Massachusetts Institute of Technology
Muriel Médard is the Cecil H. Green Professor in the Electrical Engineering and Computer Science (EECS) Department at MIT and leads the Network Coding and Reliable Communications Group at the Research Laboratory for Electronics at MIT. She has served as editor for many publications of the Institute of Electrical and Electronics Engineers (IEEE), of which she was elected Fellow, and she has served as Editor in Chief of the IEEE Journal on Selected Areas in Communications. She was President of the IEEE Information Theory Society in 2012 and served on its board of governors for eleven years. She has served as technical program committee co-chair of many of the major conferences in information theory, communications and networking. She received the 2019 Best Paper award for IEEE Transactions on Network Science and Engineering, 2009 IEEE Communication Society and Information Theory Society Joint Paper Award, the 2009 William R. Bennett Prize in the Field of Communications Networking, the 2002 IEEE Leon K. Kirchmayer Prize Paper Award, the 2018 ACM SIGCOMM Test of Time Paper Award and several conference paper awards. She was co-winner of the MIT 2004 Harold E. Egerton Faculty Achievement Award, received the 2013 EECS Graduate Student Association Mentor Award and served as undergraduate Faculty in Residence for seven years. In 2007 she was named a Gilbreth Lecturer by the U.S. National Academy of Engineering. She received the 2016 IEEE Vehicular Technology James Evans Avant Garde Award, the 2017 Aaron Wyner Distinguished Service Award from the IEEE Information Theory Society and the 2017 IEEE Communications Society Edwin Howard Armstrong Achievement Award. She is a member of the National Academy of Inventors. She was elected Member of the National Academy of Engineering for her contributions to the theory and practice of network coding in 2020. She received in 2020 a doctorate honors cause from the Technical University of Munich.

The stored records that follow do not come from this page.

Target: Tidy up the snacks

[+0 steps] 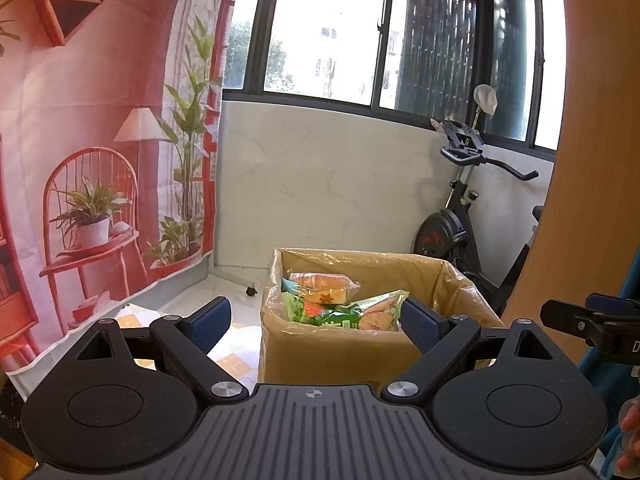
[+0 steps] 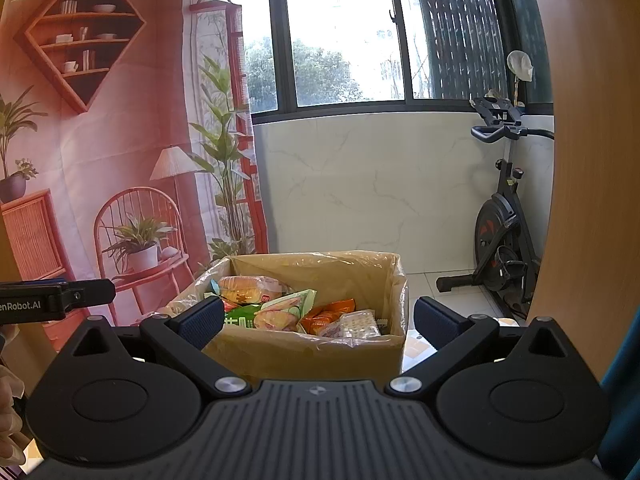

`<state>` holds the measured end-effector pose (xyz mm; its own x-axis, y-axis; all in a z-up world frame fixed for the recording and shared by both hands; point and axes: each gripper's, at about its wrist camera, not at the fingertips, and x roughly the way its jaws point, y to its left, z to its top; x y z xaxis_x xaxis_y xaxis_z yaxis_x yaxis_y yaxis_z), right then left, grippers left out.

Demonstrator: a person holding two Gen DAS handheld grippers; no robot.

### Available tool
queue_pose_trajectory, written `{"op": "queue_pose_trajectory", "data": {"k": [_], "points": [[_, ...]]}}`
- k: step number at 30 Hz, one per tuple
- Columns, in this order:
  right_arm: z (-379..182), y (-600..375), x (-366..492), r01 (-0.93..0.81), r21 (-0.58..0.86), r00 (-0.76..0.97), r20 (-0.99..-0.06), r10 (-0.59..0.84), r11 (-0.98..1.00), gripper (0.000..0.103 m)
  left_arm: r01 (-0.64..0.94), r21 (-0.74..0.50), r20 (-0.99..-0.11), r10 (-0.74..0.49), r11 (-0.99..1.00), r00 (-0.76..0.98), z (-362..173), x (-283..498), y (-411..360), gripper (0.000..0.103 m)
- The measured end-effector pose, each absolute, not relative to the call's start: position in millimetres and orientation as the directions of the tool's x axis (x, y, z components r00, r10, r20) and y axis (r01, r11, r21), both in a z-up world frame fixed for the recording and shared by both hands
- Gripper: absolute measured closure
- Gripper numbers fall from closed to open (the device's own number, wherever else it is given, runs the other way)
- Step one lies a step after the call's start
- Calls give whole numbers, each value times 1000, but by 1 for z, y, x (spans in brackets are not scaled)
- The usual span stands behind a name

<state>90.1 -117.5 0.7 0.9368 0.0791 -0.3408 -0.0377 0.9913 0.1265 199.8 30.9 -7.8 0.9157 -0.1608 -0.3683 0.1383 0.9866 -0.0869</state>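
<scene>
Holding both tongs level in front of the cardboard box [image 2: 312, 354], we note the left tongs [image 1: 316, 322] and right tongs [image 2: 318, 320] spread wide, gripping nothing. Inside the box lie a bread packet [image 2: 250, 288], a green snack bag [image 2: 264, 314], an orange packet [image 2: 328, 314] and a clear cracker pack [image 2: 358, 326]. We judge sorting barely begun; everything remains in the box.
</scene>
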Motion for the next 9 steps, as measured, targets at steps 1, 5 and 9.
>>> {"op": "queue_pose_trajectory", "data": {"k": [1,5,9], "points": [[1,-117,90,-37,126,937,-341,79,991,0,138,-87,-367,-161,987,916,-8,199,30,10],[0,-118,89,-36,127,936,-344,78,991,0,139,-87,-368,-162,986,916,-9,199,31,10],[0,-119,89,-33,126,936,-345,75,991,0,136,-87,-369,-159,987,916,-8,199,31,10]]}}
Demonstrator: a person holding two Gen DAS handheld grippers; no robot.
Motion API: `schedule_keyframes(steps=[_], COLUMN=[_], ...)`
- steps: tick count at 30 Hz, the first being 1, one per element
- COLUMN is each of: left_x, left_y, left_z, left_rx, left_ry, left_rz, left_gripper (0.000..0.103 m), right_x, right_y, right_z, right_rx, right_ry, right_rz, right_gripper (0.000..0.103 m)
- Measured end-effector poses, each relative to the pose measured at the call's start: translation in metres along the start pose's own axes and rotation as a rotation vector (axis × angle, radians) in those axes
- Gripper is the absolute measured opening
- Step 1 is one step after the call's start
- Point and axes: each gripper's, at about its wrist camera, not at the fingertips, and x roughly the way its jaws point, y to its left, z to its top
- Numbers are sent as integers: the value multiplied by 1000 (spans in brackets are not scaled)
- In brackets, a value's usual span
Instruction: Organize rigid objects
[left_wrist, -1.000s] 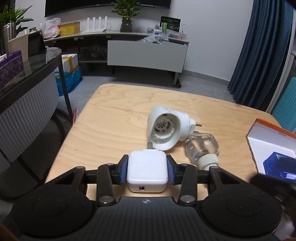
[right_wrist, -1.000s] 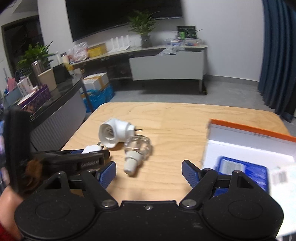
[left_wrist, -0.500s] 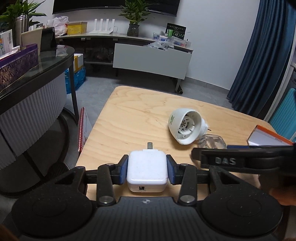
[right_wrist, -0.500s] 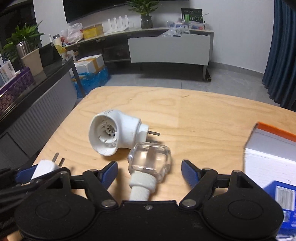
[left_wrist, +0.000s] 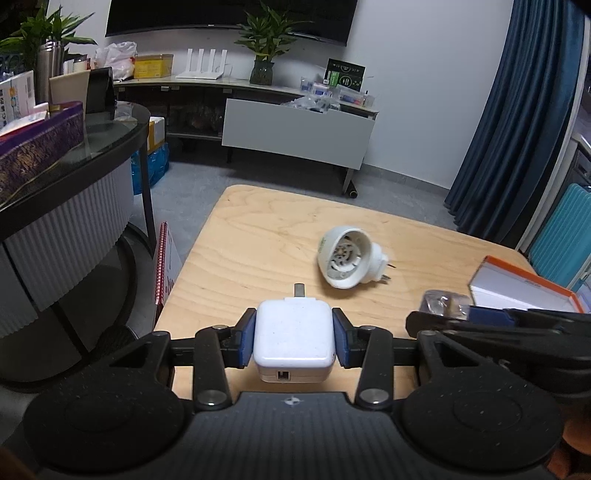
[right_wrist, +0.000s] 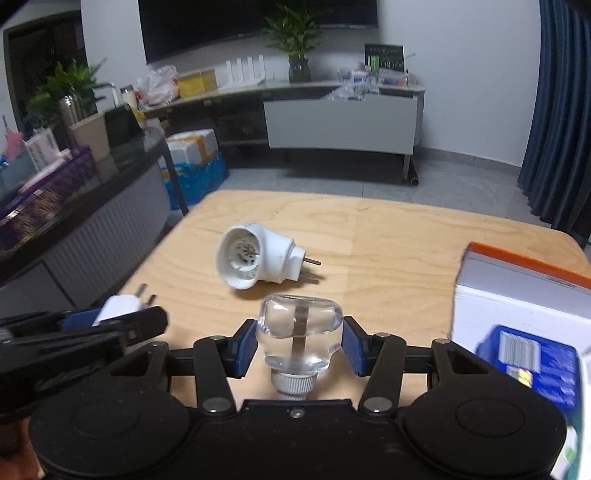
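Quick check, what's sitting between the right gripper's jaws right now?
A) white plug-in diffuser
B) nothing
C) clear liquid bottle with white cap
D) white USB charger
C: in the right wrist view the clear bottle sits between the right gripper pads; the white USB charger is in the left gripper, and the plug-in diffuser lies on the table.

You're holding a matt white plastic charger (left_wrist: 294, 338) with metal prongs, lower centre, and a clear, glossy bottle (right_wrist: 298, 334) with a ribbed white cap. Mid-frame, the glossy white plastic plug-in heater (right_wrist: 258, 260) lies on smooth pale wood-grain table (right_wrist: 388, 236).
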Motion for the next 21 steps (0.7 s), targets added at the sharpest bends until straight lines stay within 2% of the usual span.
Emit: schedule_keyframes(steps=[11, 21], left_x=[-51, -81], left_y=[-28, -44], left_z=[-12, -25], left_rx=[20, 37], left_ry=[-48, -81], left_rz=[-35, -23], left_gripper=[42, 42], right_x=[-72, -119], right_y=[1, -1], right_z=[-25, -42], right_rx=[33, 37], right_ry=[-65, -125], right_rz=[-5, -29], right_gripper=[60, 60])
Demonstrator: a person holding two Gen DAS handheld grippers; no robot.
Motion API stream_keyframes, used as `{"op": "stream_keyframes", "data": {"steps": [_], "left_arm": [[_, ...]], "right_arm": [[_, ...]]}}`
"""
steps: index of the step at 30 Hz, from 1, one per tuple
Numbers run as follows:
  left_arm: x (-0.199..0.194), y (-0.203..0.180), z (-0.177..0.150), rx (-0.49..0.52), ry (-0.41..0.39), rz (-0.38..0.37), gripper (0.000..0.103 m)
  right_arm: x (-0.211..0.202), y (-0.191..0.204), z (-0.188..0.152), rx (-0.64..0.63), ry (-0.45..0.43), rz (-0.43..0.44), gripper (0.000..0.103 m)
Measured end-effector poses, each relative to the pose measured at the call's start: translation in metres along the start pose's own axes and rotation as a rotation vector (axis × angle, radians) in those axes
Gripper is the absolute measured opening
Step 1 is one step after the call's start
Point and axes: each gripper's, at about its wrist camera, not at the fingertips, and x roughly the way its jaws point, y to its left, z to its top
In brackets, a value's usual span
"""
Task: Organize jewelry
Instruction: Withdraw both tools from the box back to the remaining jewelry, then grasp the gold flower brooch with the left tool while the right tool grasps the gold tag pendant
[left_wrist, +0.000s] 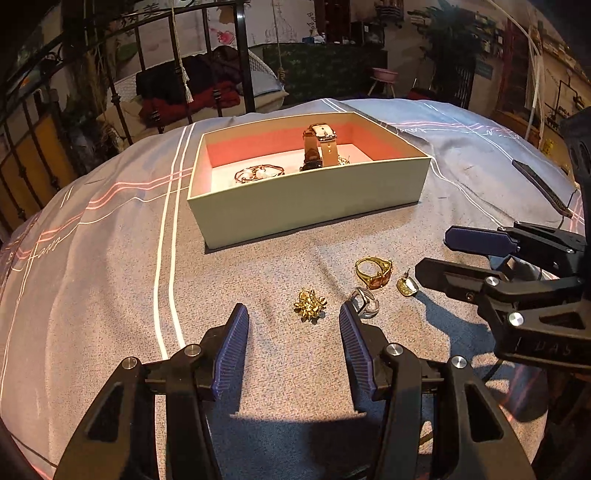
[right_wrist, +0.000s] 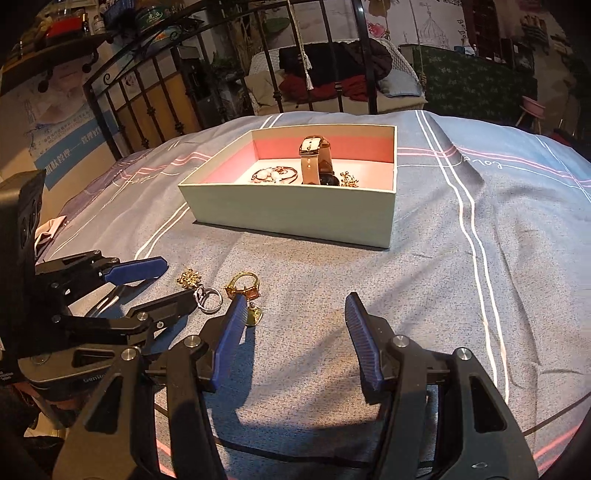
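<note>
Closest in, the left gripper (left_wrist: 293, 314) sits low over the bedspread (left_wrist: 110, 295) with its jaws spread and nothing between the pads. The gold flower brooch (left_wrist: 309, 304) lies just ahead of the gap, and the silver ring (left_wrist: 365, 302) is right at the tip of the right-hand pad; can't tell if it touches.

The right gripper (right_wrist: 293, 306) is also released and holds nothing, with bare fabric between its pads. Its left pad tip stands just in front of the gold earring (right_wrist: 255, 315) and the gold ring with the orange stone (right_wrist: 243, 286), so the two grippers crowd that small cluster from both sides.

Past the loose pieces there's an open strip of bedspread up to the near wall of the pale box (left_wrist: 310, 206). The box is open on top with a pink lining; inside are a watch (left_wrist: 319, 146) standing upright, a bracelet (left_wrist: 258, 173) lying flat on the left part of the floor, and a small gold piece (right_wrist: 349, 180) just right of the watch.

To the right of the box there's lots of free fabric. A dark phone (left_wrist: 541, 188) lies toward the bed's right edge, and a black metal bed frame (right_wrist: 147, 96) stands behind everything.
</note>
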Motion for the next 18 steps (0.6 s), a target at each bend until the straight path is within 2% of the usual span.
{"op": "stream_keyframes", "data": {"steps": [3,8,12,18], "left_arm": [[0.006,0.0,0.008,-0.008,0.012,-0.002,0.05],[0.009,0.003,0.007,-0.024,0.0,-0.019,0.041],[0.006,0.011,0.002,-0.071,-0.013,-0.045,0.03],[0.008,0.022,0.0,-0.132,-0.017,-0.101,0.027]], "right_arm": [[0.001,0.002,0.0,-0.016,0.004,-0.009,0.056],[0.0,0.004,-0.001,-0.031,0.006,0.016,0.056],[0.003,0.019,-0.003,-0.105,0.021,0.016,0.056],[0.012,0.038,-0.004,-0.219,0.063,-0.016,0.056]]}}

Claude Shannon’s 1948 “A Mathematical Theory of Communication” provided the basis for the digital communication revolution. As part of that ground-breaking work, he identified the greatest rate (capacity) at which data can be communicated over a noisy channel. He also provided an algorithm for achieving it, based on random codes and a code-centric Maximum Likelihood (ML) decoding, where channel outputs are compared to all possible codewords to select the most likely candidate based on the observed output. Despite its mathematical elegance, his algorithm is impractical from a complexity perspective and much work in the intervening 70 years has focused on co-designing codes and decoders that enable reliable communication at high rates.
We introduce a new algorithm for a noise-centric, rather than code-centric, ML decoding. The algorithm is based on the principle that the receiver rank orders noise sequences from most likely to least likely and guesses noises accordingly. Subtracting noise from the received signal in that order, the first instance that results in an element of the code-book is the ML decoding. For common additive noise channels, we establish that the algorithm is capacity-achieving for uniformly selected code-books, providing an intuitive alternate approach to the channel coding theorem. We illustrate the practical usefulness of our approach and the fact that it renders the decoding of random codes feasible. The complexity of the decoding is, for the sorts of channels generally used in commercial applications, quite low, unlike code-centric ML.
This work is joint with Ken Duffy (Maynooth University).